This post contains affiliate links, which means I receive a small amount of money if you make a purchase using this link.

Can you please introduce yourself, tell us what you do and where you do it?
I’m Claire, I run a small business from home planning weddings for couples who want to get married in New York’s Central Park.  I started the business while living in New York, then we moved to Las Vegas, then to Southern California, then back home to our native England.  I am a full-time mother of two and this is my part-time job, which I fit around my kids.

Your previous career was as an Analyst in Energy Trading.  How did you end up doing that and what did you want to do as a child?
As a child, I just wanted a good job.  I wasn’t really sure what that might involve, I just wanted to be paid well and not hate it.  So, I studied business at university, with no clear career direction, just that good job as the goal.  I applied to lots of blue-chip companies on leaving university and was offered a few jobs and chose one with a large energy company.  I worked in various roles within that company, but most revolved around trading power, gas, coal, oil and carbon and creating shareholder value from the asset base, and all involved lots of lovely spreadsheets.  I still love a good spreadsheet.

Helen meets Claire from Wed in Central Park on UnfoldAndBegin.com

In my blog, I write a lot about trying new things and people who start over.  First, why did you change your career and second, how did you decide to do this?
I worked the first eight years of my energy career from a town in England called Coventry.  I was content with my life; I had the good job I had vaguely aspired to.  Then my job moved to Dusseldorf in Germany.  I didn’t much fancy the change to my comfortable life, but the money was too good to say no.  I think a little while before I went to work in Germany I started to get bored in my job.  There were things I enjoyed – I got a buzz out of making decisions that made money, my most important decision in those years was one that brought in £10 million.  But on the whole, I got disillusioned with what felt like day after day of moving numbers around on a spreadsheet just to make money for shareholders, I felt like I never actually created anything or helped anyone.  There was a lot more going on in my head than this, but I felt like things had got stagnant.

My contract in Germany ran for two years, and when I was asked to renew it I said no, I went to Australia with my boyfriend and I got offered a job in Sydney, doing more or less the same thing but for a small hydroelectric company.  My boyfriend was offered a job in New York, and in my arrogance, I felt sure I could get a job offer there, too.
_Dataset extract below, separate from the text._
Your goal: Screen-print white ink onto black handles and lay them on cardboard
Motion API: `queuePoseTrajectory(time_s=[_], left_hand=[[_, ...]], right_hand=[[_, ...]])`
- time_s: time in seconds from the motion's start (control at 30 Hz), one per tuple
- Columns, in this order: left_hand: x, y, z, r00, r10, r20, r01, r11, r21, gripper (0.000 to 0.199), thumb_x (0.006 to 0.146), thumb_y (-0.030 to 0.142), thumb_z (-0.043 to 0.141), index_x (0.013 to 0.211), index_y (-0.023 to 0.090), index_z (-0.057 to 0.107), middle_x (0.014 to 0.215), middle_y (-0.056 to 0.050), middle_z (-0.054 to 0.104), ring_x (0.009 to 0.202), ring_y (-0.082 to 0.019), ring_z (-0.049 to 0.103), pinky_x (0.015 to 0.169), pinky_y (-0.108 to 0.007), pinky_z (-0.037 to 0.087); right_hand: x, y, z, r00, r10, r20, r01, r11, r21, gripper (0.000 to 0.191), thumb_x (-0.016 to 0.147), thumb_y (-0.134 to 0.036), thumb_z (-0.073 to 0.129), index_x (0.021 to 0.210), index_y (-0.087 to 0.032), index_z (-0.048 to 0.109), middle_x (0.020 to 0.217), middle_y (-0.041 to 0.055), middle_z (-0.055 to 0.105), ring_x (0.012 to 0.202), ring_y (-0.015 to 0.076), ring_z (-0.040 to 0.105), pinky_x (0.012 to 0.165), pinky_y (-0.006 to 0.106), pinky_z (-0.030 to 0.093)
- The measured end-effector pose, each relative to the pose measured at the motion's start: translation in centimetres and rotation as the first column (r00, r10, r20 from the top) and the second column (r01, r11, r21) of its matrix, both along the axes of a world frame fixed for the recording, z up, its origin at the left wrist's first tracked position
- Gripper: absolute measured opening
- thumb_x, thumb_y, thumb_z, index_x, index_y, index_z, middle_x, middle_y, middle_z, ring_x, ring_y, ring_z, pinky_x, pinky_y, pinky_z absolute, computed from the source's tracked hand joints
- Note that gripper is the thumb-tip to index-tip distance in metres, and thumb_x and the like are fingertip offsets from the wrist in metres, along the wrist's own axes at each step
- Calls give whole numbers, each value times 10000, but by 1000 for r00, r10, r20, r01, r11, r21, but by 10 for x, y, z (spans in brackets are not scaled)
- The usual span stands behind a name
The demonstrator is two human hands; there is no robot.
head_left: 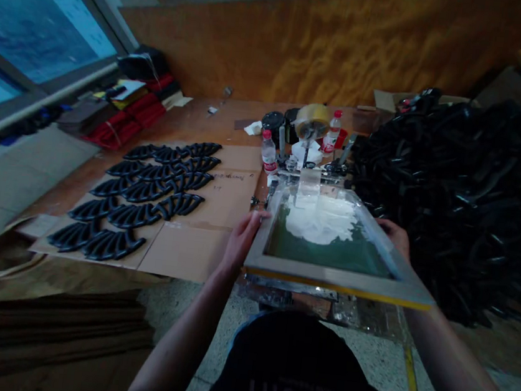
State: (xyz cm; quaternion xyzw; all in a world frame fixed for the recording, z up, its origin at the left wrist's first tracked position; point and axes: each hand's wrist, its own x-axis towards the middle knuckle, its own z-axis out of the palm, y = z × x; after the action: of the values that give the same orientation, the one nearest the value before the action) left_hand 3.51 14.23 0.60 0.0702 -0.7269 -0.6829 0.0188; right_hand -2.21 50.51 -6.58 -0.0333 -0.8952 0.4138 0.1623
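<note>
A metal-framed screen (336, 278) with green mesh is mounted in front of me, tilted, and white paste (321, 220) covers the upper part of its mesh. My left hand (243, 237) is closed on the left side of the frame, fingertips at its edge. On the opposite side, my right hand (395, 237) is at the frame's right edge, its fingers partly hidden behind the frame. A clamp (309, 181) joins the screen's far end to a metal stand.
Rows of black curved pieces (141, 188) lie on cardboard (232, 198) to the left. A large heap of black pieces (467, 200) fills the right. Behind the screen are bottles (269, 152), a tape roll (313, 121) and dark jars. Red bundles (128, 118) lie at the far left.
</note>
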Motion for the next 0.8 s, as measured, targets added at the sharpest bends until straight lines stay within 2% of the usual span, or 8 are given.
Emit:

So, we picked New York.

I did get offered a job there, again, in the energy industry, but that year the US had run out of visas for Brits, so I was without work for several months.  That was fine because I had savings from my previous well-paid job, but that period off work gave me some time to think.  After a while of not doing what I had been doing for a living for ten years, and having that breathing space, I knew I didn’t want to go back to that, I just didn’t know what I do want to do.  Luckily, I got married in Central Park and that led to ideas…

What do you offer in your Central Park Wedding Packages and what’s the most popular?
I offer three basic packages; 1) just the ceremony, 2) ceremony plus a couple of hours of photos and 3) ceremony with all the frills.  Couples can add extra or take away from all these things, so they can send me photos of what flowers they want, or have a photographer all day long, or add in someone to make a video, or sing at their ceremony.  I’m flexible on what I offer, that’s the beauty of it being just me; I decide what I can and can’t do.

What percentage of your clients are from NYC compared to other countries?
Around 40% of my clients are British, maybe 30% American, 25% Australian and 5% other.  Of the Americans, maybe half are New Yorkers.  I do have locals contact me to help them plan a wedding, they generally say that they don’t have the time to plan their own stuff, or they want to go with me because I have great reviews and they don’t want to spend the effort finding all the people involved.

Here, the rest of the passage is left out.